Required work:
All of the data below is to be repeated exactly, except for the pictures.
□ □ □ □
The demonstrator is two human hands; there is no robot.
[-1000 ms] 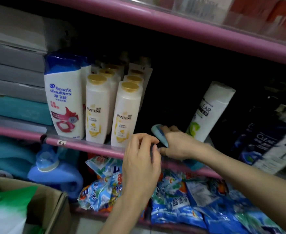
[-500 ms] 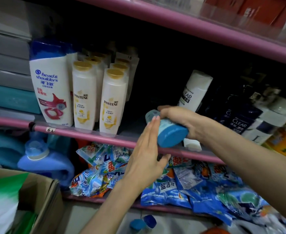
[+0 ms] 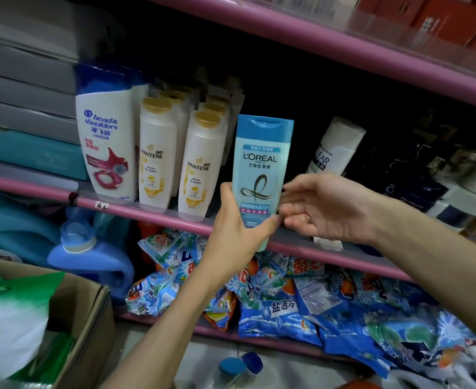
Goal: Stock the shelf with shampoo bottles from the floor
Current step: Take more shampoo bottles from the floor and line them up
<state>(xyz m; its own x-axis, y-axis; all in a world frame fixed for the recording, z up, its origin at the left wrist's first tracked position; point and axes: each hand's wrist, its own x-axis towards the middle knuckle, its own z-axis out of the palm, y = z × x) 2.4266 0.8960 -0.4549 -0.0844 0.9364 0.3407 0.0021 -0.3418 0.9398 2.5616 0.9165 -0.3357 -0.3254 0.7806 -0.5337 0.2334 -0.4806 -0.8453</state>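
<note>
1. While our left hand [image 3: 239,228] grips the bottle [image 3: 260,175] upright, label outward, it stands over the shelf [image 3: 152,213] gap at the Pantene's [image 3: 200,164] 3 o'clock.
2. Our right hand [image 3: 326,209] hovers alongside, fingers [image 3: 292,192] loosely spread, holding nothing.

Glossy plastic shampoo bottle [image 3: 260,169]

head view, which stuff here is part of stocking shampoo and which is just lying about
Part of the job:
- light blue L'Oreal shampoo bottle, upright
- left hand gripping it
- right hand beside it
- pink-edged shelf

Lying about:
- blue detergent packets
- brown cardboard box
- blue detergent jug
</note>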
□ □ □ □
Written reply:
The demonstrator is two human hands; there is no robot.
[-1000 ms] 
[-500 ms] 
[+0 ms] 
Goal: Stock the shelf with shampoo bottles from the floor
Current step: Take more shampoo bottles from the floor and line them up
<state>(xyz m; its own x-axis, y-axis; all in a world frame fixed for the recording, z up, its origin at the left wrist's first tracked position; point and axes: each hand's wrist, its own x-axis towards the middle knuckle, its own z-axis out of the palm, y = z × x) 2.4266 0.8960 -0.4549 -0.0844 0.9364 0.3407 0.0021 -0.3418 0.9398 2.5616 0.9165 -0.3357 -0.3254 0.7806 -0.5337 0.2334 -0.4806 -0.8453</state>
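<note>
1. While our left hand [image 3: 239,228] grips the bottle [image 3: 260,175] upright, label outward, it stands over the shelf [image 3: 152,213] gap at the Pantene's [image 3: 200,164] 3 o'clock.
2. Our right hand [image 3: 326,209] hovers alongside, fingers [image 3: 292,192] loosely spread, holding nothing.

Glossy plastic shampoo bottle [image 3: 260,169]

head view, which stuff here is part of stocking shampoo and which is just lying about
Part of the job:
- light blue L'Oreal shampoo bottle, upright
- left hand gripping it
- right hand beside it
- pink-edged shelf

Lying about:
- blue detergent packets
- brown cardboard box
- blue detergent jug
</note>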

The exercise has nothing more to it.